▸ ACTION ITEM
Transcribe the entire listing exactly.

+===+

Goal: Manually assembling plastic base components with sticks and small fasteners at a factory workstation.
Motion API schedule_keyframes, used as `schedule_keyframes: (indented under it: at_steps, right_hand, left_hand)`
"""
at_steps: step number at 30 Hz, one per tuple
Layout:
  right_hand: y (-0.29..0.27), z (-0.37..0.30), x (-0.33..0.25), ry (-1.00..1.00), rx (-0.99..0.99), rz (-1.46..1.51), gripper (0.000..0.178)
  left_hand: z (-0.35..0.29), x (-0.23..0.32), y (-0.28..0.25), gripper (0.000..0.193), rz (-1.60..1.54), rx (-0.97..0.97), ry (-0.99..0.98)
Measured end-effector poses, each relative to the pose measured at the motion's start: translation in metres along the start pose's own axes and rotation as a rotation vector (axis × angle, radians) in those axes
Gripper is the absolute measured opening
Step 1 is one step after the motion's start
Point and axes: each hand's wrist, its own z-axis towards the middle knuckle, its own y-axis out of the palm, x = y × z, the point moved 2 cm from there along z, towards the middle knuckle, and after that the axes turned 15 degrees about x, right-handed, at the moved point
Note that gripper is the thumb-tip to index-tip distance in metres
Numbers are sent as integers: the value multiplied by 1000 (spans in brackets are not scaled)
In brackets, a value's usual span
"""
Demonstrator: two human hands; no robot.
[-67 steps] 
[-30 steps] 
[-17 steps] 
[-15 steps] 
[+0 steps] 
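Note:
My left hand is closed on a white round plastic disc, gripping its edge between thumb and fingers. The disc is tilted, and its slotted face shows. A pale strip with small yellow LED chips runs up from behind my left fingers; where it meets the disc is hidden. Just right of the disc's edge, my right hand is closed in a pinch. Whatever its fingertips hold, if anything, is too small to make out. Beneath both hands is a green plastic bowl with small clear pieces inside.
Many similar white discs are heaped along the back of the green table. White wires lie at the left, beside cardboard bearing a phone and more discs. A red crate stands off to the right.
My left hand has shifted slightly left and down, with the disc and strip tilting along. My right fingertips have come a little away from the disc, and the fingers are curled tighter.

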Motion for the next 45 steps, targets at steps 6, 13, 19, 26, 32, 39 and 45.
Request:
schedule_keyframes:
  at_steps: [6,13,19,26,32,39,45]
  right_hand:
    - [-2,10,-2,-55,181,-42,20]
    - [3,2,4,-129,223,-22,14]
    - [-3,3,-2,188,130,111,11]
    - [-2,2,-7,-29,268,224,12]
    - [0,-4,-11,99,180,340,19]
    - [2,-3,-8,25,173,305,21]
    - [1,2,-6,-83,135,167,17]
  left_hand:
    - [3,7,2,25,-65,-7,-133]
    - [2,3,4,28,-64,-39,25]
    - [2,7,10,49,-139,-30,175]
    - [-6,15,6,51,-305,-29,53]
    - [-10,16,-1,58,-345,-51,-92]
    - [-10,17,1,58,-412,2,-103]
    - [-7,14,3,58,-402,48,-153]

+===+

▸ ANSWER SECTION
Goal: Manually assembling plastic base components with sticks and small fasteners at a factory workstation.
Motion API schedule_keyframes, used as `schedule_keyframes: (indented under it: at_steps, right_hand, left_hand)`
"""
at_steps: step number at 30 Hz, one per tuple
Layout:
  right_hand: y (-0.29..0.27), z (-0.37..0.30), x (-0.33..0.25), ry (-1.00..1.00), rx (-0.99..0.99), rz (-1.46..1.51), gripper (0.000..0.178)
  left_hand: z (-0.35..0.29), x (-0.23..0.32), y (-0.28..0.25), gripper (0.000..0.193), rz (-1.60..1.54), rx (-0.97..0.97), ry (-0.99..0.98)
Measured end-effector poses, each relative to the pose measured at the motion's start: translation in metres along the start pose's own axes and rotation as a rotation vector (axis × angle, radians) in those axes
Gripper is the absolute measured opening
Step 1 is one step after the motion's start
Point and axes: each hand's wrist, its own z-axis towards the middle knuckle, its own y-axis out of the palm, x = y × z, the point moved 2 cm from there along z, towards the middle knuckle, and after that the axes turned 15 degrees about x, right-handed, at the moved point
Note that gripper is the thumb-tip to index-tip distance in metres
Numbers are sent as integers: the value multiplied by 1000 (spans in brackets are not scaled)
In brackets, a value's usual span
"""
Demonstrator: two human hands; no robot.
[-67 steps] 
[-30 steps] 
[-17 steps] 
[-15 steps] 
[+0 steps] 
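Note:
My left hand is closed on a white round plastic disc, gripping its edge between thumb and fingers. The disc is tilted, and its slotted face shows. A pale strip with small yellow LED chips runs up from behind my left fingers; where it meets the disc is hidden. Just right of the disc's edge, my right hand is closed in a pinch. Whatever its fingertips hold, if anything, is too small to make out. Beneath both hands is a green plastic bowl with small clear pieces inside.
Many similar white discs are heaped along the back of the green table. White wires lie at the left, beside cardboard bearing a phone and more discs. A red crate stands off to the right.
My left hand has shifted slightly left and down, with the disc and strip tilting along. My right fingertips have come a little away from the disc, and the fingers are curled tighter.
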
Motion for the next 45 steps, targets at steps 6, 13, 19, 26, 32, 39 and 45.
Request:
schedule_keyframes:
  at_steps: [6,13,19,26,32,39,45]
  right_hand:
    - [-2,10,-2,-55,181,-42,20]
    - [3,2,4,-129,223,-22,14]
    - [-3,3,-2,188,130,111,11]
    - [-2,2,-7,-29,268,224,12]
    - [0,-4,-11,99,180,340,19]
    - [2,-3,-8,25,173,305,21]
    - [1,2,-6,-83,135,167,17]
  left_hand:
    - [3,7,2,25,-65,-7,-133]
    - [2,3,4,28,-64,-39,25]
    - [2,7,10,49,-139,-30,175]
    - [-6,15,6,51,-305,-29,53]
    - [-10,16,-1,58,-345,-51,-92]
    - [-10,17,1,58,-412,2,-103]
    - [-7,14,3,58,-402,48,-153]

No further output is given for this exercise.